Scan the data for "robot" and copy each matching line.

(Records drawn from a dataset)
=== Begin Enclosure ===

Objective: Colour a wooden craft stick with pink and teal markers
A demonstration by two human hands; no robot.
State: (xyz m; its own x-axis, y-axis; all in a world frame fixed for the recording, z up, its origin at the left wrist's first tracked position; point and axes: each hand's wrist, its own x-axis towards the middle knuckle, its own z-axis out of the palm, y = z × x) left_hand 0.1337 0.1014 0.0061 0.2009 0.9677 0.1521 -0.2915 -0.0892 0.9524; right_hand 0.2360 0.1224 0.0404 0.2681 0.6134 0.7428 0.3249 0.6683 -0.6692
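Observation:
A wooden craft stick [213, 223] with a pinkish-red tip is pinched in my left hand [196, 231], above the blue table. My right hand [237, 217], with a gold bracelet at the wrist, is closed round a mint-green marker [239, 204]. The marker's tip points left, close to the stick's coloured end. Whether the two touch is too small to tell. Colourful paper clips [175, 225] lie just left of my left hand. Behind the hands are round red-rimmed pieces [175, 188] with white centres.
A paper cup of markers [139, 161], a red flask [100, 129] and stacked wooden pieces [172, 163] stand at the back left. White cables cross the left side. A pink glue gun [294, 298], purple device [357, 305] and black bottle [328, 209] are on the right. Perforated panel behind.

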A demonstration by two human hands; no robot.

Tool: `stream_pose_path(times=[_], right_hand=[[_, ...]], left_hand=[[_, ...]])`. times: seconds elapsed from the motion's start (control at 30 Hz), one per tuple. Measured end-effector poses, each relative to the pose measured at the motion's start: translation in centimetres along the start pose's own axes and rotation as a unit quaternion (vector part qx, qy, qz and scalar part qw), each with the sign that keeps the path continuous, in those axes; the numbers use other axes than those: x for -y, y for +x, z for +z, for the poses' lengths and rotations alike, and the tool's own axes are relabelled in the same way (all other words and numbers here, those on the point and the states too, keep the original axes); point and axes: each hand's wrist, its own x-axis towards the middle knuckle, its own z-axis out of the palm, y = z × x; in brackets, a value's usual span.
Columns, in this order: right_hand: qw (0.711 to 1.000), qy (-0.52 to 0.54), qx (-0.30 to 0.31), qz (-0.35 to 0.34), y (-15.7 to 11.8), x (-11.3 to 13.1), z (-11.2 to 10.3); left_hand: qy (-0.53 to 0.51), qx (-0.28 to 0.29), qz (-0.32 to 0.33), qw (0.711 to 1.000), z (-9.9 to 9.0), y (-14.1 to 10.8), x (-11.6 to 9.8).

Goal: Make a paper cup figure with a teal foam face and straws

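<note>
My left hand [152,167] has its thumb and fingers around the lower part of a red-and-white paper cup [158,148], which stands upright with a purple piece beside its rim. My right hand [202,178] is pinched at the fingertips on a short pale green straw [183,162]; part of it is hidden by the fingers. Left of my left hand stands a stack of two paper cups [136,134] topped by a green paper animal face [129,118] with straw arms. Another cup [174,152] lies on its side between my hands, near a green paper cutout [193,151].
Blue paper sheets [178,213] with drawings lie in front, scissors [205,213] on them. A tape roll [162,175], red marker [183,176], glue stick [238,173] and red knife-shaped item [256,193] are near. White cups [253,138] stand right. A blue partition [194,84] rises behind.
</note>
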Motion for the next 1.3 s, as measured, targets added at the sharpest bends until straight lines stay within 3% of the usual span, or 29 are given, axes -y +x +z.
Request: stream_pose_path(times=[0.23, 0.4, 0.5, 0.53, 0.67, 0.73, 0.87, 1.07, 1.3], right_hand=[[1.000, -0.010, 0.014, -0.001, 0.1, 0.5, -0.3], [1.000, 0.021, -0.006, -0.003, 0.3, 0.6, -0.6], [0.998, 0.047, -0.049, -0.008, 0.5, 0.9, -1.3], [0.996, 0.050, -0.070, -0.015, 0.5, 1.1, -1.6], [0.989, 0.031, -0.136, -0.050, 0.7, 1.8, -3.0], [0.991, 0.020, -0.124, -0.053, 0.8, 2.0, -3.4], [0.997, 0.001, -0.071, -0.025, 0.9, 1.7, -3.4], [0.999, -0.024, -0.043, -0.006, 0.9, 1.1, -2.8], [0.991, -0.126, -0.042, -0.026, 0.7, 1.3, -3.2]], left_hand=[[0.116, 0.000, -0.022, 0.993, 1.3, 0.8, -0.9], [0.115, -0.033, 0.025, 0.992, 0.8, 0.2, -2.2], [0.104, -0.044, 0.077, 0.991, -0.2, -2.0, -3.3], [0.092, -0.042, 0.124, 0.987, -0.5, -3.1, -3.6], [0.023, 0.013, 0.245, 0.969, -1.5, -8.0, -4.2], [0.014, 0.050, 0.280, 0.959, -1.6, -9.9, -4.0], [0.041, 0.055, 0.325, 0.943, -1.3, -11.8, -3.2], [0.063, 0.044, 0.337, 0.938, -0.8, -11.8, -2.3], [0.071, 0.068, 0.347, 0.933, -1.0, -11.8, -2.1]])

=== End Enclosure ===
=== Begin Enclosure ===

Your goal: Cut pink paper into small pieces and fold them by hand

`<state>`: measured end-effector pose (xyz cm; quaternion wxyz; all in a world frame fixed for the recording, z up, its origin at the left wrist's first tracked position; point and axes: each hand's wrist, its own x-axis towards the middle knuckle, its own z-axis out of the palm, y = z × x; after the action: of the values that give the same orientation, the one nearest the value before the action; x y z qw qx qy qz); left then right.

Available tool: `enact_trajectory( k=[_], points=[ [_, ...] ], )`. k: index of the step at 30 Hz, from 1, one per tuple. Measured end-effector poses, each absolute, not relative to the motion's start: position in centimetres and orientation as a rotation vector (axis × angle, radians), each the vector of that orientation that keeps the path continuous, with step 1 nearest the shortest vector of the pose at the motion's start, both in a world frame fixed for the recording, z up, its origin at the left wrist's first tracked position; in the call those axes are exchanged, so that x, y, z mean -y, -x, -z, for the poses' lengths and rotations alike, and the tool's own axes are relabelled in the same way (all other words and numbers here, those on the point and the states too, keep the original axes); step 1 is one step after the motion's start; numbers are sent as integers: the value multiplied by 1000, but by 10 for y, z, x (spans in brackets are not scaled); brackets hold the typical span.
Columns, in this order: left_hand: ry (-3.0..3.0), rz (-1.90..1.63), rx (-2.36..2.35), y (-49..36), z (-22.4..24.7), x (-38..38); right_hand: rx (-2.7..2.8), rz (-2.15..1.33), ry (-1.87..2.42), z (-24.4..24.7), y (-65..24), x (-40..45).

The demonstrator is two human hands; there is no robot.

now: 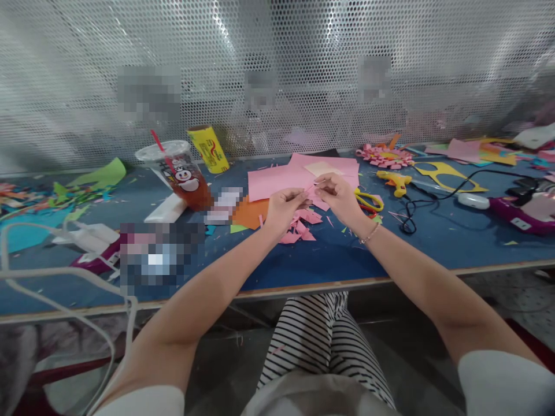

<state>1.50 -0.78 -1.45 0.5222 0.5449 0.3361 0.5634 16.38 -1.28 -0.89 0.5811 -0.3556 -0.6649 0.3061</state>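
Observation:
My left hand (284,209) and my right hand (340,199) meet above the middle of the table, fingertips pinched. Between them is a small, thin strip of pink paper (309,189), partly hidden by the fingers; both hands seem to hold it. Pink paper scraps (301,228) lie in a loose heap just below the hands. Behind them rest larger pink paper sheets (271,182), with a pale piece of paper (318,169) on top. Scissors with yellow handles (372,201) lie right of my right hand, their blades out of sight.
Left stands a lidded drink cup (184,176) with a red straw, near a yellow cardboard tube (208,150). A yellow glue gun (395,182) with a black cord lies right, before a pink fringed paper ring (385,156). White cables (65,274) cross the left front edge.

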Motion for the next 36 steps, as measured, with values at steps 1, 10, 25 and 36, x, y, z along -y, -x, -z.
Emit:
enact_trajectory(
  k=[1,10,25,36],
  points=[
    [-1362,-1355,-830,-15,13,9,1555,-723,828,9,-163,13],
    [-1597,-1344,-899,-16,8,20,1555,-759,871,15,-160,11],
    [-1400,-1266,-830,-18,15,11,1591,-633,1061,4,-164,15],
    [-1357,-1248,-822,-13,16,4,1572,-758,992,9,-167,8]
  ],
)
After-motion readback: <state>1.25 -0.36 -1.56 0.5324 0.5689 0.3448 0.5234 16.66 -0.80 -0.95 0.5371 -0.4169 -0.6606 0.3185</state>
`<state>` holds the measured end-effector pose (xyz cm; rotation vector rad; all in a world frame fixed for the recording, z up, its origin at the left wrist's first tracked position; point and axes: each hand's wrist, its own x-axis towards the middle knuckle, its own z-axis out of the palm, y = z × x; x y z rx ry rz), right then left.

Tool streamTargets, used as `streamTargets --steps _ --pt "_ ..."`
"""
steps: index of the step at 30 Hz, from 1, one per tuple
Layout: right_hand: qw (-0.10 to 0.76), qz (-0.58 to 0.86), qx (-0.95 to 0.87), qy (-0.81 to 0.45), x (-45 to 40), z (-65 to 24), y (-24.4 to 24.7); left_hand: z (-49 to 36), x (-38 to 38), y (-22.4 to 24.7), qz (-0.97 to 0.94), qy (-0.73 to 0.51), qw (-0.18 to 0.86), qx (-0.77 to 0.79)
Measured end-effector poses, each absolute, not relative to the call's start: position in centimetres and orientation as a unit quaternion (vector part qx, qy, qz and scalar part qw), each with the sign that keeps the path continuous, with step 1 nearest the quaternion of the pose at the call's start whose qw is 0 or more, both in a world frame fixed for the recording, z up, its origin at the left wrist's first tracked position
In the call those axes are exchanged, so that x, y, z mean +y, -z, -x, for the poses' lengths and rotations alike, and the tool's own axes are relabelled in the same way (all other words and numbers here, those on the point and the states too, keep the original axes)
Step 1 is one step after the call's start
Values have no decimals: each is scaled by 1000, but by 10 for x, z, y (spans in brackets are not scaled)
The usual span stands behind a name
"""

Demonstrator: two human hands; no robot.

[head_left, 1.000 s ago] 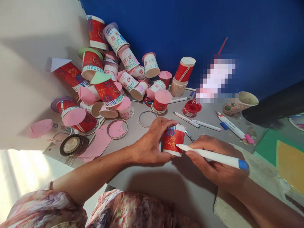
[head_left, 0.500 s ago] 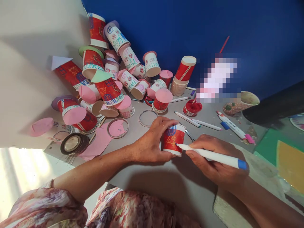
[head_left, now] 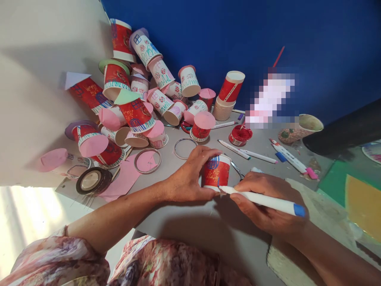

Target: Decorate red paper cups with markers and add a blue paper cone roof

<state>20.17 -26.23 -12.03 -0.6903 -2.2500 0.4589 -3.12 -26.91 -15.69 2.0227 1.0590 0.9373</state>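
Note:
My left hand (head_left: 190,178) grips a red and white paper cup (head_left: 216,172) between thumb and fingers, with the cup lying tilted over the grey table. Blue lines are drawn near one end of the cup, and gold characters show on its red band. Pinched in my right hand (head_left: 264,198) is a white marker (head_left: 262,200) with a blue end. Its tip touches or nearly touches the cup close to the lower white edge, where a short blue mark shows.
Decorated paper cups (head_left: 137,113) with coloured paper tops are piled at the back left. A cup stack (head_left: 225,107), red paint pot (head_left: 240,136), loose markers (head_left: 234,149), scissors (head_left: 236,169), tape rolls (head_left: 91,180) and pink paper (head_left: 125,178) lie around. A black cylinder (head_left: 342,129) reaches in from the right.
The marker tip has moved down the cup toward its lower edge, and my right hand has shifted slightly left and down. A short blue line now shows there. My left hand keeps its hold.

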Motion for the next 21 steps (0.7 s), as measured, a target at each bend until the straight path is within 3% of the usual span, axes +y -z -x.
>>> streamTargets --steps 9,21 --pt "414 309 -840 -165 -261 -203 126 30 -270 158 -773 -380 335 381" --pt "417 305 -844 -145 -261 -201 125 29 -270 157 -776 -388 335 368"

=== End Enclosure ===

Result of this task:
A demonstration by two human hands; no robot.
A demonstration by two human hands; no robot.
The demonstrator is two human hands; there is no robot.
Demonstrator: two human hands; no robot.

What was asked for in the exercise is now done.